From the entries below, please output exactly the lines starting at the one containing "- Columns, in" and ending at the one containing "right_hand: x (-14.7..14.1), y", both included.

——

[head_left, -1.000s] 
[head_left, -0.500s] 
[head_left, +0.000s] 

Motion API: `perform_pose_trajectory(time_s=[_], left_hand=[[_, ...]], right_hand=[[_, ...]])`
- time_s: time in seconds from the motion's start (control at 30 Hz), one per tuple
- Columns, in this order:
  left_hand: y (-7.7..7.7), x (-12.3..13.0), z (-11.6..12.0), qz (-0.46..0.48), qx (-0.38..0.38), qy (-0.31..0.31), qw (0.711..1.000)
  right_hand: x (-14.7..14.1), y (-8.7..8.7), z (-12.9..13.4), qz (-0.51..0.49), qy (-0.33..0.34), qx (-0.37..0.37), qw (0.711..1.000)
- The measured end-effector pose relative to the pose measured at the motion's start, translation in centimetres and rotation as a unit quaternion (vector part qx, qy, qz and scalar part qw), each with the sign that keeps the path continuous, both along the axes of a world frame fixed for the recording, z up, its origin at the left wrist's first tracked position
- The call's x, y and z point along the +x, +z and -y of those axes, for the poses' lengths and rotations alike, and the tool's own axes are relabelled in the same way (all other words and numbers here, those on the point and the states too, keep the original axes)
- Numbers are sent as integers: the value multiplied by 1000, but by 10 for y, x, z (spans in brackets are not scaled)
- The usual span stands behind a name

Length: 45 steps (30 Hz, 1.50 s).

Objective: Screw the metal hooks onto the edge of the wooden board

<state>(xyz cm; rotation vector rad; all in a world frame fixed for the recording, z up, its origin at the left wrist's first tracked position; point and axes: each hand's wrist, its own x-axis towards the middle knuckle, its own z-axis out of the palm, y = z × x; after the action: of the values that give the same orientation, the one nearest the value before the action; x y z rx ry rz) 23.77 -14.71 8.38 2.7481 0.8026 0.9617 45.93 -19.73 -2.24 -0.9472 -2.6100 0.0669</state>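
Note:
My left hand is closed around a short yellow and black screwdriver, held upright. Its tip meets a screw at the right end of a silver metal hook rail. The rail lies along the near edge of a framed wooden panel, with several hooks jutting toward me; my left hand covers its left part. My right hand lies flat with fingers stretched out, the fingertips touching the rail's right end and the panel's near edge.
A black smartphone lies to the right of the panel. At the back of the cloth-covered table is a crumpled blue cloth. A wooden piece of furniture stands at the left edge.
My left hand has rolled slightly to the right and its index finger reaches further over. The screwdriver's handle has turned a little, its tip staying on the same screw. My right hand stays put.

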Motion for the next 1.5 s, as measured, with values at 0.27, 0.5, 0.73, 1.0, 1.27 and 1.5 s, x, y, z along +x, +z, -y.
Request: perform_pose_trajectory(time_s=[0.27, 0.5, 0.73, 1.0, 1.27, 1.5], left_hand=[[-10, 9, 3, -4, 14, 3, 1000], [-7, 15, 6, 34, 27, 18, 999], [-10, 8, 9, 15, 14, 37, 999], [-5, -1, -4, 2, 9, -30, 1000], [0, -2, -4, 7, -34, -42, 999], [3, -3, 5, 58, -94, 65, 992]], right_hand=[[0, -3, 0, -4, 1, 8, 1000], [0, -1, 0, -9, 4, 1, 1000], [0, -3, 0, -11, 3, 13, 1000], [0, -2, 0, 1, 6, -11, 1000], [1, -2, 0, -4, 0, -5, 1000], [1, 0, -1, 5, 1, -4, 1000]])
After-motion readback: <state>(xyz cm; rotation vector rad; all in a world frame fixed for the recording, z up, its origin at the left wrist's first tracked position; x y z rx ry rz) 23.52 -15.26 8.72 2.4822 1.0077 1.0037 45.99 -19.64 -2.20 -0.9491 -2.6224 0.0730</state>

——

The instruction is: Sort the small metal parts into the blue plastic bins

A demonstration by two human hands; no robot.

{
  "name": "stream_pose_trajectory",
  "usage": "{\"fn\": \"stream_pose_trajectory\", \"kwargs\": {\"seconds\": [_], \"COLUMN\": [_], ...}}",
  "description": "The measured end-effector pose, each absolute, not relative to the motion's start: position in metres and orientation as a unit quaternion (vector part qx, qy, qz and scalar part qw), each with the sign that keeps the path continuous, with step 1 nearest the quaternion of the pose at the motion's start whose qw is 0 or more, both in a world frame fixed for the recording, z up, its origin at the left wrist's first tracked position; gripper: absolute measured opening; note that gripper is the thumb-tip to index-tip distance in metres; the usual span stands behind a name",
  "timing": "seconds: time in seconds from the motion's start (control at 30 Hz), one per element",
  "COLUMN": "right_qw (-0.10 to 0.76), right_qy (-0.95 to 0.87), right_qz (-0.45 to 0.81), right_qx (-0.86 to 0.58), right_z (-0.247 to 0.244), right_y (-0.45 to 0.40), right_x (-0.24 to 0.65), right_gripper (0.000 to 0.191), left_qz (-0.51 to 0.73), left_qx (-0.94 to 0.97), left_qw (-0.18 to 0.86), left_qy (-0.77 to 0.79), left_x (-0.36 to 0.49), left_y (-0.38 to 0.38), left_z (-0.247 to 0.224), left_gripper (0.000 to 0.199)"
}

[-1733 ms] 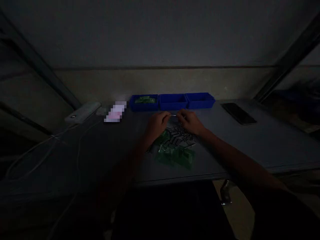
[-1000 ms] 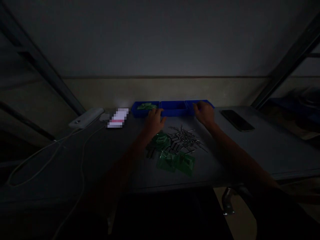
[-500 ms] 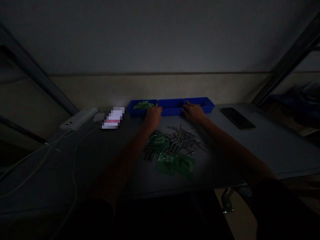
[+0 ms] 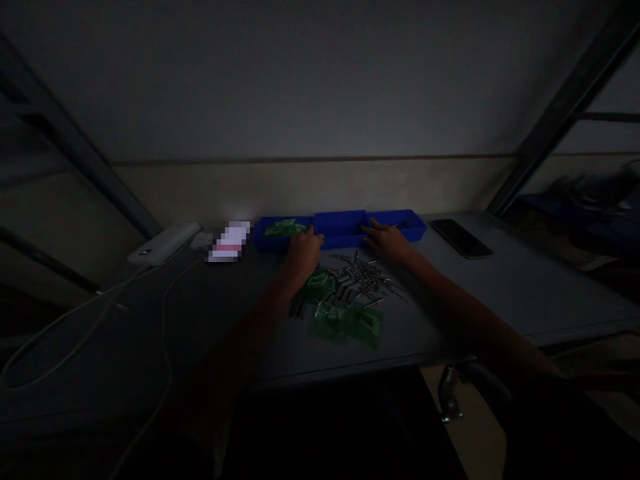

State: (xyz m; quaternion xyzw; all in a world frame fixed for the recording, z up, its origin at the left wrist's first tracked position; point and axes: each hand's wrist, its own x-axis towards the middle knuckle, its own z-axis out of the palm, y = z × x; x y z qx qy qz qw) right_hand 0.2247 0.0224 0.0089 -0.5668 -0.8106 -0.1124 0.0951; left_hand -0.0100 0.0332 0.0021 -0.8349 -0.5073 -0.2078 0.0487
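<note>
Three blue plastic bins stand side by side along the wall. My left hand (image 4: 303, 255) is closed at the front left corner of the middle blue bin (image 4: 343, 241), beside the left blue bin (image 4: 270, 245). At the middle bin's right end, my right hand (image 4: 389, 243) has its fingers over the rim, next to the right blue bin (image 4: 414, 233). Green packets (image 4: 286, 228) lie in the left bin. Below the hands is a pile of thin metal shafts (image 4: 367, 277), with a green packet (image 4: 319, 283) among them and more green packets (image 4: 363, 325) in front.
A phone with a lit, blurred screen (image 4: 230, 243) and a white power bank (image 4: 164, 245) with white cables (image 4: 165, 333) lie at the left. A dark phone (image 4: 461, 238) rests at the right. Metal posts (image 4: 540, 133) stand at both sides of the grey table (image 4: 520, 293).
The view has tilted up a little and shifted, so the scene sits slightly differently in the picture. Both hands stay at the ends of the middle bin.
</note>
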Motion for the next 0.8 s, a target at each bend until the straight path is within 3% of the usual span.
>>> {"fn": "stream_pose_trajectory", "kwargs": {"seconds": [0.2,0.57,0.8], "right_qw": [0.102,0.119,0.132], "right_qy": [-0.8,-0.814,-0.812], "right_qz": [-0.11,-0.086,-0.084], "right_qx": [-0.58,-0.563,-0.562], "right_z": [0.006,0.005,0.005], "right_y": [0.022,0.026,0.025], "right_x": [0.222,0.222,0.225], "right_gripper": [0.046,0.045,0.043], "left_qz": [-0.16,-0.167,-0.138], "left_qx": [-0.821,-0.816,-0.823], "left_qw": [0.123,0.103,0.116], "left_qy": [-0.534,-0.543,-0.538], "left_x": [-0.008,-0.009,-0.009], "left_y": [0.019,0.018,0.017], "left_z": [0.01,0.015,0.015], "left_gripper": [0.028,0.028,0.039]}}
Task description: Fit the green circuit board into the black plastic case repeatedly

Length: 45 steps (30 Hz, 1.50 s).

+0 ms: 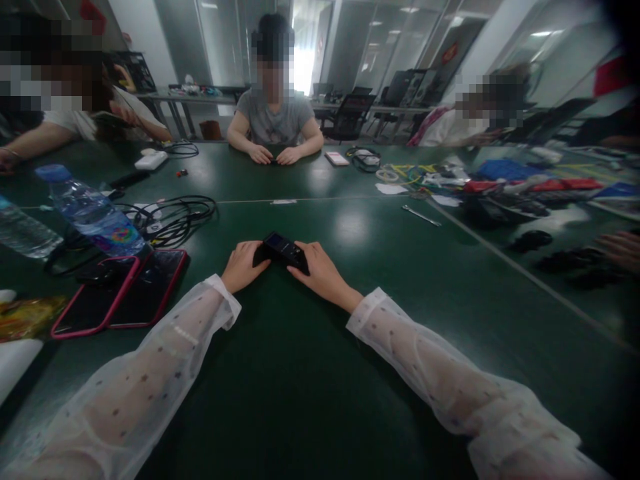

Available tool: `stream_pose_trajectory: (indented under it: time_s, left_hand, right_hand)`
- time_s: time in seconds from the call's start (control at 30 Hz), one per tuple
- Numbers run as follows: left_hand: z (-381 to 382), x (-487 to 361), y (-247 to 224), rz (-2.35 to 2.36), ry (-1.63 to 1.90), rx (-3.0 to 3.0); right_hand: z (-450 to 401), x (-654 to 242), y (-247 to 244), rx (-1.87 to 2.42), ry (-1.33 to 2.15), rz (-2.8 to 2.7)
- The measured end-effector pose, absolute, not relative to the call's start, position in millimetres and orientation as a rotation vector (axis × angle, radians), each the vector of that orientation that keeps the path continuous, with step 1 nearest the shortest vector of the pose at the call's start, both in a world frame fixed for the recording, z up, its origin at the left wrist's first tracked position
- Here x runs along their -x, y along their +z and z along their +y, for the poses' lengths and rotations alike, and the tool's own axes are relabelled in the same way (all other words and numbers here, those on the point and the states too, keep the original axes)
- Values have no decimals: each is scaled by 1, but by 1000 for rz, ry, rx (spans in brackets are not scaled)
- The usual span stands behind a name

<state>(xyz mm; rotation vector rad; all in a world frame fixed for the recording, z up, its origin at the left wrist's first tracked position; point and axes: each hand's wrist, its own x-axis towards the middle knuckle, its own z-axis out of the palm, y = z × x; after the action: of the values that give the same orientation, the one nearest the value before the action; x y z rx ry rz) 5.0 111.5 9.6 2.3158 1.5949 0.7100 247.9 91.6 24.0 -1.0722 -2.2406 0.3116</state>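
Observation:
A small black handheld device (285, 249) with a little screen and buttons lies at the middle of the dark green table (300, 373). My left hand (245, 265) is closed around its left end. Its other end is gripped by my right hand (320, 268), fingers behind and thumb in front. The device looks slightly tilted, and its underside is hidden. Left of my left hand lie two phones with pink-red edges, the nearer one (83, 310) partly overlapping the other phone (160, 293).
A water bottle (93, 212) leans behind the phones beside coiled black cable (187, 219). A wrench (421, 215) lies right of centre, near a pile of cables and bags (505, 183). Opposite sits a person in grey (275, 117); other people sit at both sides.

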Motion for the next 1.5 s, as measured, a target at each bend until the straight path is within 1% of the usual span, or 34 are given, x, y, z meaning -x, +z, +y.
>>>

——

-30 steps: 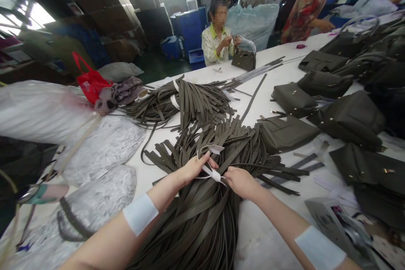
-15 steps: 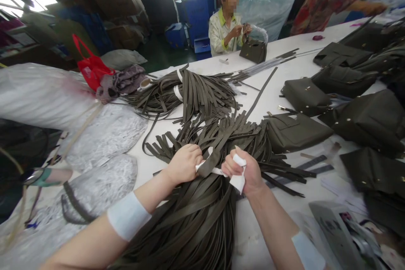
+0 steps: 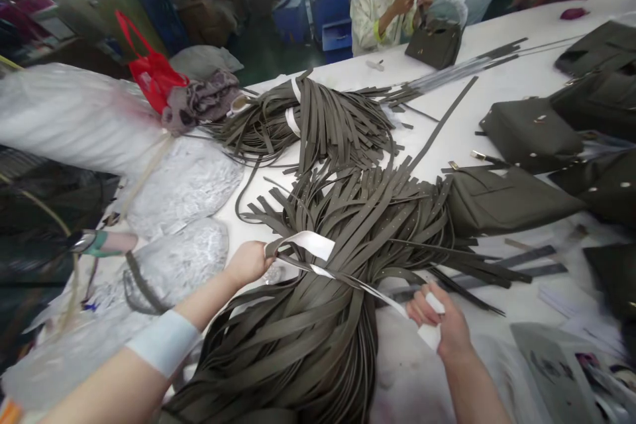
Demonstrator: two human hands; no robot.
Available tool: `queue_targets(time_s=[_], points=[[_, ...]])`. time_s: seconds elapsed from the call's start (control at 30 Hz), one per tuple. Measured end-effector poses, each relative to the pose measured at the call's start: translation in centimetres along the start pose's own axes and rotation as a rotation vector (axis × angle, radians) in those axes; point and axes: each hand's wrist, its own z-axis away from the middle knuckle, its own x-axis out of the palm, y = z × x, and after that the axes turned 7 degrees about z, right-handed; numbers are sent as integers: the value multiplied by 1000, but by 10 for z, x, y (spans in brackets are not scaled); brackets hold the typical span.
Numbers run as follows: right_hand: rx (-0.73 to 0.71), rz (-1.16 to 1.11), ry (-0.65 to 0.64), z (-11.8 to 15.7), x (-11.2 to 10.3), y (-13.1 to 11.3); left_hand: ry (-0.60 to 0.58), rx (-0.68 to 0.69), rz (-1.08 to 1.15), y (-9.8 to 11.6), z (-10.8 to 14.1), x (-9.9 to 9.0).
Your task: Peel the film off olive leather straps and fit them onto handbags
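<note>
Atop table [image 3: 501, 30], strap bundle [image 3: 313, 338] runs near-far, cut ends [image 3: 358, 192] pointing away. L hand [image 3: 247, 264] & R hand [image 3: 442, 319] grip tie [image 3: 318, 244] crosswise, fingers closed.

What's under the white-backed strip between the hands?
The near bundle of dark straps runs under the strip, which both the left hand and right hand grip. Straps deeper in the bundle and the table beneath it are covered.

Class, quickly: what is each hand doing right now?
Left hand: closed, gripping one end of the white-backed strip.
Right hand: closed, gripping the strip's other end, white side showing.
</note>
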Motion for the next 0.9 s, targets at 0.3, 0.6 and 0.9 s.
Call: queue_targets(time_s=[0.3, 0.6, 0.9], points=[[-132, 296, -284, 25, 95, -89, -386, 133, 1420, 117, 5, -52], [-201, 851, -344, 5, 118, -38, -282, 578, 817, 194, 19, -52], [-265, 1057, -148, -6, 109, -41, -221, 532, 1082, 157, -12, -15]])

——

■ Written solution ■
- Columns, in this order:
  left_hand: y (-7.7..7.7), x (-12.3..13.0), z (-11.6..12.0), qz (-0.46..0.48), qx (-0.38..0.38), qy (-0.31..0.31), qw (0.711..1.000)
  right_hand: x (-14.7..14.1), y (-8.7..8.7), z (-12.9..13.4), qz (-0.51..0.49), qy (-0.33..0.34), qx (-0.37..0.37), qw (0.711..1.000)

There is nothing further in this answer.